While i.i.d. sampling represents a fundamental component of the Monte Carlo method, a substantial proportion of the problems to which the method is applied call for generating sample paths based on Markov chain formulations. These paths of dependent observations provide the data for parameter estimation. When I began work on this manuscript about nine years ago, the literature on Monte Carlo Markov chain sampling experiments had been growing at a relatively slow pace since the initial flurry of publications on this topic following World War II. During these nine years, the rate of publication on this topic has increased substantially, and a major portion of my time has been devoted to identifying those new developments that I could weave into a coherent account accessible to a newcomer to the Monte Carlo method. These developments include sampling techniques (e.g., Gibbs sampling), convergence analysis, computational complexity, and estimating statistical accuracy from data on a single sample path and on multiple sample paths. Chapter 5 first addresses the conceptual issues and then Ch. 6 turns to the computational considerations. As writing progressed, Ch. 5 seemed to grow without bound. This was a consequence of the many new ideas that were published and the depth of analysis to which each had been exposed. Although I culled many topics and reduced the space devoted to others, such as sunulated annealing, Ch. 5 remains the most substantial of the chapters. The conceptual foundations of contemporary Monte Carlo Markov chain sampling are organized and presented there in a manner that allows readers to skip over some sections which may be of lesser interest to them without losing sight of the chapter’s underlying theme.
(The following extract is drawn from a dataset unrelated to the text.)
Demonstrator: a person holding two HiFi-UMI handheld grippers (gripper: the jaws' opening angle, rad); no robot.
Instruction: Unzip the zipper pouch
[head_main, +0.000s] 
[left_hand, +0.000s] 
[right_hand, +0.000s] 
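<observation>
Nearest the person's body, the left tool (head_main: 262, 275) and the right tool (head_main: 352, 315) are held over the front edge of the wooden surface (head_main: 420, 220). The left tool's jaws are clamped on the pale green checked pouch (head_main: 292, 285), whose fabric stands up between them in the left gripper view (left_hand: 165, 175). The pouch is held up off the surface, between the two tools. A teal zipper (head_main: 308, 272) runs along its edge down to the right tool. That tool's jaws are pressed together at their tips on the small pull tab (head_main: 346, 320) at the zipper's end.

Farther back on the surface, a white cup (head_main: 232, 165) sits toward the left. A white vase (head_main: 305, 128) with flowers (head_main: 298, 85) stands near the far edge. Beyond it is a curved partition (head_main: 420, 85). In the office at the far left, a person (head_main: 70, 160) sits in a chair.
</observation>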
The account of computational issues in Ch. 6 also called for selectivity. Recently, many papers have appeared with proposals for diluting the influence of initial conditions on sample path data. These augment an existing literature on discrete-event simulation that addresses this problem. Much reading, testing, and pondering led me to conclude that a theoretically well-supported and computationally feasible methodology for solving this problem remains for future development. Accordingly, the description of how to adjust for the influence of initial conditions relies heavily on easily implementable, but admittedly subjective, graphical analyses. Ideally, one hopes that more objective criteria grounded, for example, in statistical hypothesis testing eventually will complement graphical interpretation as a basis for choosing a warm-up interval.
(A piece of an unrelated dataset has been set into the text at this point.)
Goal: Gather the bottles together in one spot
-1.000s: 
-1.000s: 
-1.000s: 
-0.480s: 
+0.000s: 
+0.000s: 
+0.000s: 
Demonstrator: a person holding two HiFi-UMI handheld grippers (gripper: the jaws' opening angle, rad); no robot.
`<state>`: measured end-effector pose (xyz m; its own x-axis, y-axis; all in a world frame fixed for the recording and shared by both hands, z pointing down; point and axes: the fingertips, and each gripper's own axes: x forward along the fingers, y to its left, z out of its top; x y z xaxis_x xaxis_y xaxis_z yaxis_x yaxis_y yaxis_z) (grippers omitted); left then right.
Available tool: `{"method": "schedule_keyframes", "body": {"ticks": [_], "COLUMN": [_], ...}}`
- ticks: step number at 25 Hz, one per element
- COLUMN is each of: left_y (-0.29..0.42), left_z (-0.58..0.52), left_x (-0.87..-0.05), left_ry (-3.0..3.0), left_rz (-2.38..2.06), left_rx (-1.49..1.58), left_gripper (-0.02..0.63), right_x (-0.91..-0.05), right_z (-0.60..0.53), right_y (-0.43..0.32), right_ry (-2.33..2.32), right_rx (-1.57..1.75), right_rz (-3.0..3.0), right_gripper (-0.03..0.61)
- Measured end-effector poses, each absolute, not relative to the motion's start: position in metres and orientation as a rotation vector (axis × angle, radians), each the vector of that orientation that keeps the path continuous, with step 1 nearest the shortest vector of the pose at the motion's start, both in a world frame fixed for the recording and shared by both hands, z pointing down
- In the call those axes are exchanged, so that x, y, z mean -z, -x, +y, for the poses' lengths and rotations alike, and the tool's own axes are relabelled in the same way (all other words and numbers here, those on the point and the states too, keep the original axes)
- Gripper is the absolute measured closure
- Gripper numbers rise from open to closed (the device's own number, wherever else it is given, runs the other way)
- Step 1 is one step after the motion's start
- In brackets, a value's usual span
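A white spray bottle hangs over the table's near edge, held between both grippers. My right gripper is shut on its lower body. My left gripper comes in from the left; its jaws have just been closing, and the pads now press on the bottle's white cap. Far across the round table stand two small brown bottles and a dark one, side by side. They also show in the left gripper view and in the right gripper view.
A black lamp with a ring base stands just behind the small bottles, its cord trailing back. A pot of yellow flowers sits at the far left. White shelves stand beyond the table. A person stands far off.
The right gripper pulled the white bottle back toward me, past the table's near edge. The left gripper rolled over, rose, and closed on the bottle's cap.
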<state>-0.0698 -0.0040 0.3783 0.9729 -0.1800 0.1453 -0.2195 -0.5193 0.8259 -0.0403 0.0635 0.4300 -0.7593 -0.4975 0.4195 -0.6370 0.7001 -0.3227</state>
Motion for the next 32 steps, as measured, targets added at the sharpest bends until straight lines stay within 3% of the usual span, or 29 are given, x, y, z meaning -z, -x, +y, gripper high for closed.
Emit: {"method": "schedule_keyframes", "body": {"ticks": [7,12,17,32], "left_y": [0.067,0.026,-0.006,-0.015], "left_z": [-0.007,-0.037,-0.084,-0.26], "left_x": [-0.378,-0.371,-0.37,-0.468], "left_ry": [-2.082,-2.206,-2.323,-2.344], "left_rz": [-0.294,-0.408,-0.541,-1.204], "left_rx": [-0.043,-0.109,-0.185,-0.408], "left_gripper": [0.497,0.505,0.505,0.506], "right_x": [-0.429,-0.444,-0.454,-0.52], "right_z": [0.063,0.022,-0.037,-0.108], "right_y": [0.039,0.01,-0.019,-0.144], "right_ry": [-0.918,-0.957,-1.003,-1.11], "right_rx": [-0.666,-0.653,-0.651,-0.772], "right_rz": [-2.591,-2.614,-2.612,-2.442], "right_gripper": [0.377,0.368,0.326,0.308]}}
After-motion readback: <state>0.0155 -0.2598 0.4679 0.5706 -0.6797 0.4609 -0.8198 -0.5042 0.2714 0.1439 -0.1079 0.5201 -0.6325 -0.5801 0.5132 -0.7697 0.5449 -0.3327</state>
By contrast, theoretically justified and computationally feasible methods for computing confidence intervals based on single and multiple sample path data long have been available in the time-series and discrete-event simulation literature. However, the considerable number of careful decisions, based on theoretical and computational considerations that successful implementation requires, has limited the use of these techniques in practice. To overcome this limitation, Ch. 6 focuses on the batch rneans method, a conceptually simple methodology, and describes an implementation that removes many of the impediments. Software for employing this method in the context of long sample paths is available by anonymous file transfer protocol (ftp) as described in Sec. 1.2.